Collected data
======
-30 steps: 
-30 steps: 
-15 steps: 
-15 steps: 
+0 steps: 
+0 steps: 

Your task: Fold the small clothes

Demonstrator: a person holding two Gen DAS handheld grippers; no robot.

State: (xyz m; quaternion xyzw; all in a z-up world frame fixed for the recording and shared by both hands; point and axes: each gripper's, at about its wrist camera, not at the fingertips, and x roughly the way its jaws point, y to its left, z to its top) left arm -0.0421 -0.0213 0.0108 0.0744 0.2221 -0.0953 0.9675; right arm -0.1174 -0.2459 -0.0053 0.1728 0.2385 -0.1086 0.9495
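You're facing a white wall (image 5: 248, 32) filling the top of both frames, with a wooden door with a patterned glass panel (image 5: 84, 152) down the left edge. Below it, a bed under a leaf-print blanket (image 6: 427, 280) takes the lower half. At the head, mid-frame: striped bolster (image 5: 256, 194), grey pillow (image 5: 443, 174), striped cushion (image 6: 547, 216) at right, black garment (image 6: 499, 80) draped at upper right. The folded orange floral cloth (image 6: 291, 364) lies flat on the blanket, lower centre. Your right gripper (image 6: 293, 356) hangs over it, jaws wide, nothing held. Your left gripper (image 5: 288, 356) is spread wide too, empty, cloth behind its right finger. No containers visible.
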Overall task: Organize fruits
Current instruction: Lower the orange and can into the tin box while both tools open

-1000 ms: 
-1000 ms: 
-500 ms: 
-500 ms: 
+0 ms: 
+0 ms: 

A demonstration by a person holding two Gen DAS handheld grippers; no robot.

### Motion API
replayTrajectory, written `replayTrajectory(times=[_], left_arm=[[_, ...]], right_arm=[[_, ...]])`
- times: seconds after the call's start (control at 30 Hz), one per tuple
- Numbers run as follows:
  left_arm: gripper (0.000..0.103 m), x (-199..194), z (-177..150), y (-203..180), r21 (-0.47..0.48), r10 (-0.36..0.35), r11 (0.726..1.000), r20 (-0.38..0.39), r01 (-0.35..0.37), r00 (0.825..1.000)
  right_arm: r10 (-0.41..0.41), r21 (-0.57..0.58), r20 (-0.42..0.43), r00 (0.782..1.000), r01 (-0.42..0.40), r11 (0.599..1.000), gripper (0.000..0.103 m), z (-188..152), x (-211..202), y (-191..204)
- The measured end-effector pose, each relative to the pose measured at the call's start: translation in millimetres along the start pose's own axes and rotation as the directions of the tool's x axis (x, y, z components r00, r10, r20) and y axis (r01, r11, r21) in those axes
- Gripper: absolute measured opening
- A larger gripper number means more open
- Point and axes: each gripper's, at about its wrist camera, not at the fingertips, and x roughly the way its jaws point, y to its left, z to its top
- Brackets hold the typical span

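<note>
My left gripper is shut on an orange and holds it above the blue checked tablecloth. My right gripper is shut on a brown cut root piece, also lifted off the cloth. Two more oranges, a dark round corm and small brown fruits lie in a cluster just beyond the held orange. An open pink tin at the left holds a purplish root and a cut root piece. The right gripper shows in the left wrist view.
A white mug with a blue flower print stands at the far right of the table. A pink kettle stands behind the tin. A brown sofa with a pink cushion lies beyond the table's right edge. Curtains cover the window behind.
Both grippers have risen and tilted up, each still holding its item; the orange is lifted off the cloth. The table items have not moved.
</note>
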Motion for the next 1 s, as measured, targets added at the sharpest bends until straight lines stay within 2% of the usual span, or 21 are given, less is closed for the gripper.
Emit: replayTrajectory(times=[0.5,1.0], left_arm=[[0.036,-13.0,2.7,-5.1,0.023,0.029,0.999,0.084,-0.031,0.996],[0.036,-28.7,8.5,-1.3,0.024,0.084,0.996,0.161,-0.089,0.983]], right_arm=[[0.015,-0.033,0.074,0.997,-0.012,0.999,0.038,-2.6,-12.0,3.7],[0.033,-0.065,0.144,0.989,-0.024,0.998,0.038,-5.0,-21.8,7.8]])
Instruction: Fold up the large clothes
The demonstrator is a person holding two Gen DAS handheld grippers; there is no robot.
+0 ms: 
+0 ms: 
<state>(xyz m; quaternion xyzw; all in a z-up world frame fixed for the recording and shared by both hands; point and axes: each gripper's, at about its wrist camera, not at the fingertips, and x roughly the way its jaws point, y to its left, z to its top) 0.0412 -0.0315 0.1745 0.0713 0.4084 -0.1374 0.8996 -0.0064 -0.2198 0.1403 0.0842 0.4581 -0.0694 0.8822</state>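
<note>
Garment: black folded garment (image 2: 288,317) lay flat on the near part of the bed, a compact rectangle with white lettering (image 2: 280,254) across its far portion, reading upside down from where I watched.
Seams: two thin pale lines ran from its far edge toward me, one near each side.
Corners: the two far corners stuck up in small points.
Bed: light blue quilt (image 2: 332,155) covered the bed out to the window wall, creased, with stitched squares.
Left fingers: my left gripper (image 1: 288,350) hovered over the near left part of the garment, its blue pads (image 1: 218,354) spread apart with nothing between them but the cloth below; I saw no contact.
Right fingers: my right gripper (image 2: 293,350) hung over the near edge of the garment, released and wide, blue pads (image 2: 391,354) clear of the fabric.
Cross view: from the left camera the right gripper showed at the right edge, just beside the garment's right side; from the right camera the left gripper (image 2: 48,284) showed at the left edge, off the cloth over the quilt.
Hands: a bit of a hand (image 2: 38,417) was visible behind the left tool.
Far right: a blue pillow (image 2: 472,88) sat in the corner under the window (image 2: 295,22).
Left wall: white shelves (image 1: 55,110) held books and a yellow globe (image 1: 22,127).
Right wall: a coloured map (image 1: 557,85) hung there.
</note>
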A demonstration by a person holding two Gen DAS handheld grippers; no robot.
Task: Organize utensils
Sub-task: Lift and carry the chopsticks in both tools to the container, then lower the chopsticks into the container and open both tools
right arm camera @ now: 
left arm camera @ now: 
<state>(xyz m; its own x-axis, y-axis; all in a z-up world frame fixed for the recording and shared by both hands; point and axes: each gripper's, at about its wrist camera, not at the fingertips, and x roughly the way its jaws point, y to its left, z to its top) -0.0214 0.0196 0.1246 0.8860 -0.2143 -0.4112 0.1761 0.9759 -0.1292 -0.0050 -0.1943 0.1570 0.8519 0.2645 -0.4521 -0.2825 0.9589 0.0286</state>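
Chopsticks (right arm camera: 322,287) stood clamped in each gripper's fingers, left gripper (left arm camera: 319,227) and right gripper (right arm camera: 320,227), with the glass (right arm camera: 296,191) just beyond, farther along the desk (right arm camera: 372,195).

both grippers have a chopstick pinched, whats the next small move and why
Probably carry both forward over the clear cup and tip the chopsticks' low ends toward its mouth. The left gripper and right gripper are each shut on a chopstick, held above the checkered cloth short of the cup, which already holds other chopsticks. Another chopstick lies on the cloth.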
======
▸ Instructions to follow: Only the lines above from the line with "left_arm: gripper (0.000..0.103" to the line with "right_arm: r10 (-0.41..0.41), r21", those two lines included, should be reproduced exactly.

▸ Task response:
  left_arm: gripper (0.000..0.103 m), x (-199..194), z (-177..150), y (-203..180), r21 (-0.47..0.48), r10 (-0.36..0.35), r11 (0.726..1.000), r20 (-0.38..0.39), r01 (-0.35..0.37), r00 (0.825..1.000)
  right_arm: r10 (-0.41..0.41), r21 (-0.57..0.58), r20 (-0.42..0.43), r00 (0.782..1.000), r01 (-0.42..0.40), r11 (0.599..1.000), gripper (0.000..0.103 m), z (-188..152), x (-211..202), y (-191..204)

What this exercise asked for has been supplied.